In simple terms Aug 9, 2016

Training isn't really necessary as long as you have a CAT tool that's intuitive for you. Basically all the training videos I've seen up till now are pretty basic, not to mention that you forget the stuff you've learned by the time you actually need it.

So in simple terms:

TM = translation memory, basically a database of segments you have translated before

Segment = imagine an excel spreadsheet with two columns only, as this is how most CAT. Most CAT tools will divide the text you receive up into segments, mostly by sentence (read by period/full stop or colon) and then they store every segment you translate/confirm into a translation memory for later

Termbase = a bilingual database of words you want to remember, your own dictionary so to speak. Your CAT will look for matches in your termbase as you are translating.

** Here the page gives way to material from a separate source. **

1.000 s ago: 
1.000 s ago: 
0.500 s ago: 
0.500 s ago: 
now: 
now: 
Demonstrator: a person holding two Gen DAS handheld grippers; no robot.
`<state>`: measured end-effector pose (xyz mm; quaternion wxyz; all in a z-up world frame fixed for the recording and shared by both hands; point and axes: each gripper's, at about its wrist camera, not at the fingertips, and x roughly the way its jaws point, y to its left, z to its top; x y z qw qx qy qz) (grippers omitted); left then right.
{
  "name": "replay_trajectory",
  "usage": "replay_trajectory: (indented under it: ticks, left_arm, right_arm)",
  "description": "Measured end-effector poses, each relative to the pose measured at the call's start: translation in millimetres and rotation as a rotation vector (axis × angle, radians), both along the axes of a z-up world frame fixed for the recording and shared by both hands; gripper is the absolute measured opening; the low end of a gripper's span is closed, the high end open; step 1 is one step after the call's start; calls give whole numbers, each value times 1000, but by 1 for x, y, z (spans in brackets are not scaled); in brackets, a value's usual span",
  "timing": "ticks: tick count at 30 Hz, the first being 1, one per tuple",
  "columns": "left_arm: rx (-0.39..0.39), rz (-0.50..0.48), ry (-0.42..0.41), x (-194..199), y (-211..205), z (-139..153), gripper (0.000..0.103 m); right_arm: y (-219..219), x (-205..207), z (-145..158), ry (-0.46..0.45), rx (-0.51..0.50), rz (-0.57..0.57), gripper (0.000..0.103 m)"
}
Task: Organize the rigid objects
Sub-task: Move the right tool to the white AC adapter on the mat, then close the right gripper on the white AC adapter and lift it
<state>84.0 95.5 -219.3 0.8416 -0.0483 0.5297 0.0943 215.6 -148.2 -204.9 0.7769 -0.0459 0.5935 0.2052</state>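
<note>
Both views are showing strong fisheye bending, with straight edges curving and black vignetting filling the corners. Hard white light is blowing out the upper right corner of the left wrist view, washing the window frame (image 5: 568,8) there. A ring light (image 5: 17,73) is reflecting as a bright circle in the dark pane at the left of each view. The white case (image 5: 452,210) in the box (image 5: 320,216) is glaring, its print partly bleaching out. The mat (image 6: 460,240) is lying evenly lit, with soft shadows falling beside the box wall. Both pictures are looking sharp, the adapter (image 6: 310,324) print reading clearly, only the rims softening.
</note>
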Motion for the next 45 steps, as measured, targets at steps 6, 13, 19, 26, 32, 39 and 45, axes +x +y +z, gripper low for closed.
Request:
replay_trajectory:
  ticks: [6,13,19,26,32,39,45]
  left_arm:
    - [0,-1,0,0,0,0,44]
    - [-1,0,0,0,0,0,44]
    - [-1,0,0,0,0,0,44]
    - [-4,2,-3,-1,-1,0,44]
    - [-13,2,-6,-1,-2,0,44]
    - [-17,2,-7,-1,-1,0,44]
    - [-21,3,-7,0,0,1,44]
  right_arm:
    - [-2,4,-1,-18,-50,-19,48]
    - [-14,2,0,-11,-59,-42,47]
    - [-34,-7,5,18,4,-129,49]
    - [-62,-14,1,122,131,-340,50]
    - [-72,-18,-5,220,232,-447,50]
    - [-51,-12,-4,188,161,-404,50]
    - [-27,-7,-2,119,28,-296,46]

Fuzzy match = imagine you get a new text (or you go and translate a new file in the same project) and it contains segments (most often sentences) that only differ in part from the ones you've translated before (stored in your TM) or that only have a few different words. The CAT recognises it and offers you the segment you've translated before so you only need to change the different bits

100% match = a segment in a new file or text that matches one you translated before exactly

101% match/context match = a segment in a new file or text that matches one you translated before exactly AND (with an additional bonus) the segment you translated before that one in the original text also matches exactly

Basically that's everything in a nutshell. You really need to work with them and be inquisitive (how do I do that?/does my CAT do x?) to learn and use all the features and what they can do for you. I'm a self-taught MemoQ user, but there are lots of others about as well. Wordfast has a trial licence that's quite extensive and MemoQ has a 40-day trial licence (full version). Trados probably too, although I can't confirm that.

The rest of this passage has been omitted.